Google Cloud Dataflow provides a simple, powerful programming model for building both batch and streaming parallel data processing pipelines.

The Dataflow SDK for Python provides access to Dataflow capabilities from the Python programming language.

Table of Contents

Status of this Release

This is a version of Google Cloud Dataflow SDK for Python that is still early in its development, and significant changes should be expected before the first stable version.

Google recently announced its intention to donate the Google Cloud Dataflow SDKs and Programming Model to the Apache Software Foundation (ASF), after which they will be called the Apache Beam SDKs.

The SDK for Java is actively transitioning to Apache Beam, an ASF incubator project. The SDK for Python will be added to Apache Beam soon after.
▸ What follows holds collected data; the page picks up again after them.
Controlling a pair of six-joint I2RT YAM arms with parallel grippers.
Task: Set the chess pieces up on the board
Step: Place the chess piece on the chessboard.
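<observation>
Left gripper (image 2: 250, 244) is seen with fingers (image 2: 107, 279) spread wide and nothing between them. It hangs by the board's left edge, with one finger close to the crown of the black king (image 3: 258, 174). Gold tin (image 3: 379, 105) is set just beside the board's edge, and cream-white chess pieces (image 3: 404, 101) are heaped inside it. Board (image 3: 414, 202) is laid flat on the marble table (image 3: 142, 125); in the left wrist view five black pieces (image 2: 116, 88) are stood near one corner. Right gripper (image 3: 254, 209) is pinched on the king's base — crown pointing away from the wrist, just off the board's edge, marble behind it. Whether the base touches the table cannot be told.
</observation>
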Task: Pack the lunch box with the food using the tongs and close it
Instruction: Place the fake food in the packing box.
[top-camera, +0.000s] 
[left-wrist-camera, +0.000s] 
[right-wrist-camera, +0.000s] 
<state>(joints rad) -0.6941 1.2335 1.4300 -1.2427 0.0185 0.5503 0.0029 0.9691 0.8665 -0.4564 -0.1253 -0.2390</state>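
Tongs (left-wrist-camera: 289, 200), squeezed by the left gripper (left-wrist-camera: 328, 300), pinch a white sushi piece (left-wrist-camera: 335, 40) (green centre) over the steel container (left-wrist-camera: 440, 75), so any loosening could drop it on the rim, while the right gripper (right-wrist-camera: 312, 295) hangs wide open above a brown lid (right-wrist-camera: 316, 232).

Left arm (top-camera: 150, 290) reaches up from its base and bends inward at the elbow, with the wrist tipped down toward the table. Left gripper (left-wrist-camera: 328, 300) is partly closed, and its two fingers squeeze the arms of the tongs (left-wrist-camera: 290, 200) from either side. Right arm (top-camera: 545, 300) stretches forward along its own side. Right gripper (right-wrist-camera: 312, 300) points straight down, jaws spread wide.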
Expect many renames.

Signing up for Alpha Batch Cloud Execution

Google Cloud Dataflow now provides Alpha support for Batch pipelines written with the SDK for Python. This Alpha program is designed to give customers access to the service for early testing. Customers are advised not to use this feature in production systems. If you are interested in being considered to participate in the Alpha program, please submit this form. Note that filling the form does not guarantee entry to the Alpha program.
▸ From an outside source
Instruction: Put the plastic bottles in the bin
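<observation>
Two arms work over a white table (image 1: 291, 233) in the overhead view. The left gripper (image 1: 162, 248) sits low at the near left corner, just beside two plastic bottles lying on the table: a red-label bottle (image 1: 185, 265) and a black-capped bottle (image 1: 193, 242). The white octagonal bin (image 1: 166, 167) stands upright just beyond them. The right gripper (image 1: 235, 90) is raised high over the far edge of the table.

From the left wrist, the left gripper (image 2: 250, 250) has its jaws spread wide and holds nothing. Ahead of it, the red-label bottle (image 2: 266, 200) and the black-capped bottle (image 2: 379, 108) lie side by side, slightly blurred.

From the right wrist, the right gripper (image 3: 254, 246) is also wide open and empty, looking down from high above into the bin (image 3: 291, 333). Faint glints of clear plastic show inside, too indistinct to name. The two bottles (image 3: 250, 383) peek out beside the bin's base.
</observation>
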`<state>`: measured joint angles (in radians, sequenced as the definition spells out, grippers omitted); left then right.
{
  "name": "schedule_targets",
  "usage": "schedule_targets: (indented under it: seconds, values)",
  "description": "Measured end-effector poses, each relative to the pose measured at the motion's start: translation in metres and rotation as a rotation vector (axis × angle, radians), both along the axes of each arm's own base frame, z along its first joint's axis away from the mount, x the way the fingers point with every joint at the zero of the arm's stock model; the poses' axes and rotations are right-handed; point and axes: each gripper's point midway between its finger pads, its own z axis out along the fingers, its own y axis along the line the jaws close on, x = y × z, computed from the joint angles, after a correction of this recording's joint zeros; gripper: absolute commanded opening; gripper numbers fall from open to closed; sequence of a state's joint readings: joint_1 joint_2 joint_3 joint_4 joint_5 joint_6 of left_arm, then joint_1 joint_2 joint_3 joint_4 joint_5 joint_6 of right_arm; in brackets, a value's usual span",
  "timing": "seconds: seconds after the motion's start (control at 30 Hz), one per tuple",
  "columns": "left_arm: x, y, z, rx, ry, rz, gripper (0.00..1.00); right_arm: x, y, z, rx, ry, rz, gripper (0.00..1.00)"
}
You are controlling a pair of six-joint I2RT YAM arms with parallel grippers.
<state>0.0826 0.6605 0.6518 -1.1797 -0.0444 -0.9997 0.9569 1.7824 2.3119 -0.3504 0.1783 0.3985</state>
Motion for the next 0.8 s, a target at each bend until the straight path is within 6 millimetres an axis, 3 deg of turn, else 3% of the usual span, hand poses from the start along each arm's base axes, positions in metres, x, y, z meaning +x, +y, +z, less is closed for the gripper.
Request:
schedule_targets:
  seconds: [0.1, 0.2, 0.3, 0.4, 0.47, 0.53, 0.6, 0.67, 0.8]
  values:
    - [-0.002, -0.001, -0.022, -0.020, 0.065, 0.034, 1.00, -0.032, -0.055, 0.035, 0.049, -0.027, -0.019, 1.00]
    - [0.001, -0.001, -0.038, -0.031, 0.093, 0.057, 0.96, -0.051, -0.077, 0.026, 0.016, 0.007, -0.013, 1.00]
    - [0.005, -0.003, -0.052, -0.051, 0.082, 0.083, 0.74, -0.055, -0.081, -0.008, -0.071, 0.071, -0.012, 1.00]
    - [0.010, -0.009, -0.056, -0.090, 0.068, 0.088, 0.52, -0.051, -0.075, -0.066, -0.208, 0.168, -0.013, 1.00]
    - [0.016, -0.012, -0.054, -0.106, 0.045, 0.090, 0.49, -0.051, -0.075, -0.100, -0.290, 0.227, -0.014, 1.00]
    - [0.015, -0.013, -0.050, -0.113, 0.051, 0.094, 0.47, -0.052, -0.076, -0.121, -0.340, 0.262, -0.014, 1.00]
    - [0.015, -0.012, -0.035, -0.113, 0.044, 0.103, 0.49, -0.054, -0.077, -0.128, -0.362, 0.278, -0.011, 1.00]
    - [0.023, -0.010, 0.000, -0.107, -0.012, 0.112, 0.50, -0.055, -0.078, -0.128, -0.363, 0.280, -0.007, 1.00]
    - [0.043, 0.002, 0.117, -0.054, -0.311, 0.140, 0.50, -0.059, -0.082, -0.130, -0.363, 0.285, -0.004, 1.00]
Overview of Dataflow Programming

For an introduction to the programming model, please read Dataflow Programming Model but note that some examples on that site use only Java. The key concepts of the programming model are

  • PCollection: represents a collection of data, which could be bounded or unbounded in size.
  • PTransform: represents a computation that transforms input PCollections into output PCollections.
  • Pipeline: manages a directed acyclic graph of PTransforms and PCollections that is ready for execution.
  • Runner: specifies where and how the Pipeline should execute.
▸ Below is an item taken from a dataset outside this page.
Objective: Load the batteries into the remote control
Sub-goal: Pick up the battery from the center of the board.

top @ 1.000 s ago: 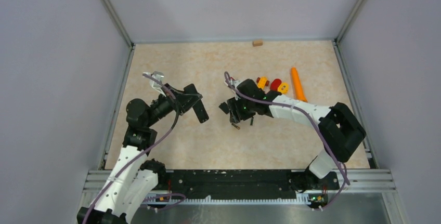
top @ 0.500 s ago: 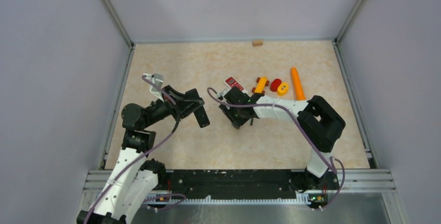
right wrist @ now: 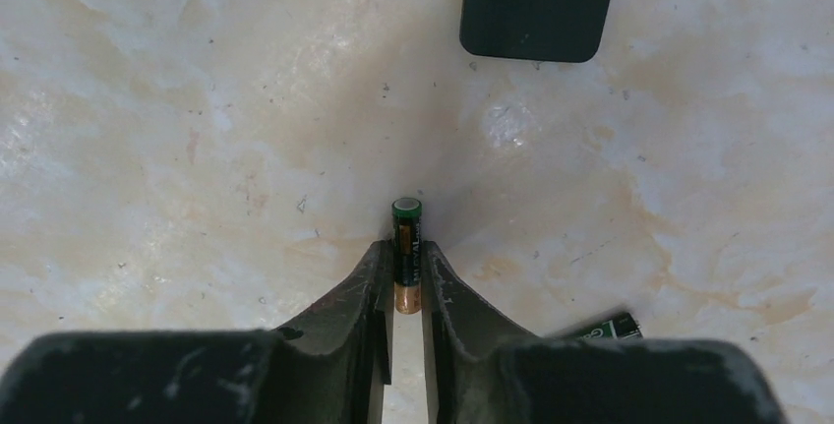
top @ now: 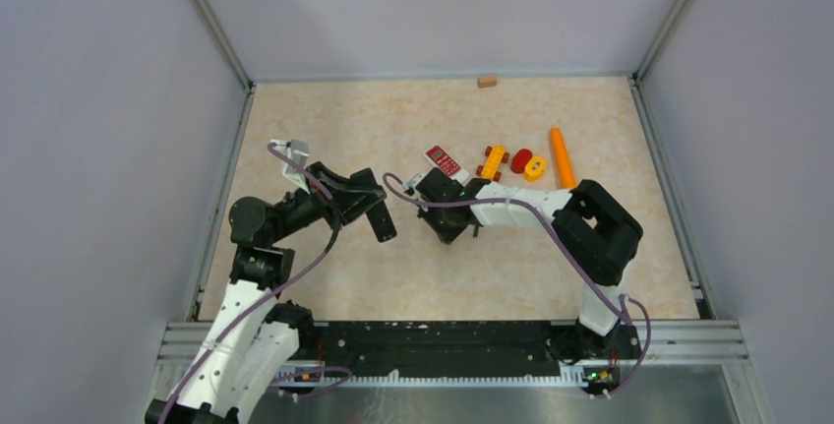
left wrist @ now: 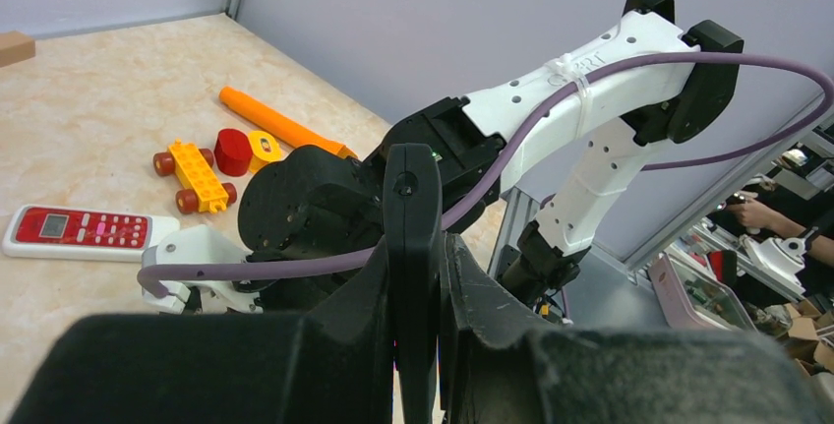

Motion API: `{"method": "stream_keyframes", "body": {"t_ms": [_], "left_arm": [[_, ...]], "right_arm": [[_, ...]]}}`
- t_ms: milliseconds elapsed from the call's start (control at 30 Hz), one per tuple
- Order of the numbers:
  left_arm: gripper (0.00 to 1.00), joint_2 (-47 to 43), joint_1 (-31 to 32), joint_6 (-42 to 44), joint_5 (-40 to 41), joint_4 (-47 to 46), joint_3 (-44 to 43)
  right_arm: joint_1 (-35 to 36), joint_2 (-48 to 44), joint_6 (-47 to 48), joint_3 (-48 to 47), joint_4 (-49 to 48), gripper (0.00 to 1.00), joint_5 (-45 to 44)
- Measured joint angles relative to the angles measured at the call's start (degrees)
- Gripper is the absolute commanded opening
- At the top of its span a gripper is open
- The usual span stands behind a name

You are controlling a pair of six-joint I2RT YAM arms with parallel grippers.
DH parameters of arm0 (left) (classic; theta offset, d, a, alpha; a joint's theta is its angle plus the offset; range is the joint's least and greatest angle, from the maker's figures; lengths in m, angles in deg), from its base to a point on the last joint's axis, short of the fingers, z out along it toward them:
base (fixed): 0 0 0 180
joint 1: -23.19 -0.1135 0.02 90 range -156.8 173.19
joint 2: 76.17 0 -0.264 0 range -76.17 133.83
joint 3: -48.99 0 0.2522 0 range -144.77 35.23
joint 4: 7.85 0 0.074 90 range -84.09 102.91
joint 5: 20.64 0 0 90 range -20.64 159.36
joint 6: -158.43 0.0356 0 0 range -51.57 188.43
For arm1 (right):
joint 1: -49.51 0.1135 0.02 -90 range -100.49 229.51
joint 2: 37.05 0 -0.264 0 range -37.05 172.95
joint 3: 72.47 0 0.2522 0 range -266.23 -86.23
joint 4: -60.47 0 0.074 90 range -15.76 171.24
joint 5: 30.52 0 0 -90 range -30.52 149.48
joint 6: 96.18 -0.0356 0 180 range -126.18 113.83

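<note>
Top external view: the left gripper is clamping the remote control, a slim black bar, and is holding it tilted above the table. The right gripper is pointing down at the table just right of that bar, and its body is hiding the batteries from this angle. A red handset, a yellow toy car, a red disc, a yellow ring and an orange cone are lying in a row behind it. A wooden block is sitting at the far edge.

Left wrist view: both fingers are pressing against the sides of the remote control, which is standing upright between them. The right arm is reaching in beyond it.

Right wrist view: the right gripper is closing both fingers against one battery, whose green cap is pointing away from the camera and whose gold end is sitting between the fingertips. It is touching the table or just above it; I cannot tell which. A second battery is lying on the table just beside the right finger. A black rounded slab is showing at the top edge.
</note>
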Motion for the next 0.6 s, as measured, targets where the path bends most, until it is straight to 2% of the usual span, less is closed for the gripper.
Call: {"method": "stream_keyframes", "body": {"t_ms": [133, 367, 467, 600], "left_arm": [[0.0, 0.0, 0.0, 0.0, 0.3, 0.2, -0.1], [0.0, 0.7, 0.0, 1.4, 6.7, 6.1, -2.3], [0.0, 3.7, 0.0, 0.9, 11.1, 8.2, -2.4], [0.0, 11.8, 0.0, -2.1, 13.8, 10.3, -2.9]], "right_arm": [[0.2, 0.0, -0.5, -0.3, 0.1, 0.0, -0.9], [0.0, -1.5, -5.2, -0.3, -0.3, 0.0, -2.9], [-1.4, -6.0, -9.9, 0.0, -1.2, 0.0, -2.9], [-4.4, -14.6, -16.0, 1.3, -2.3, 0.0, -1.8]]}}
This release has some significant limitations:

  • We provide only one PipelineRunner, the DirectPipelineRunner.
  • The Google Cloud Dataflow service does not yet accept jobs from this SDK.
  • Triggers are not supported.
  • The SDK works only on Python 2.7.

Getting Started

Setting up an environment

If this is the first time you are installing the Dataflow SDK, you may need to set up your machine's Python development environment.

Install pip

pip is Python's package manager. If you already have pip installed (type pip -V to check), skip this step.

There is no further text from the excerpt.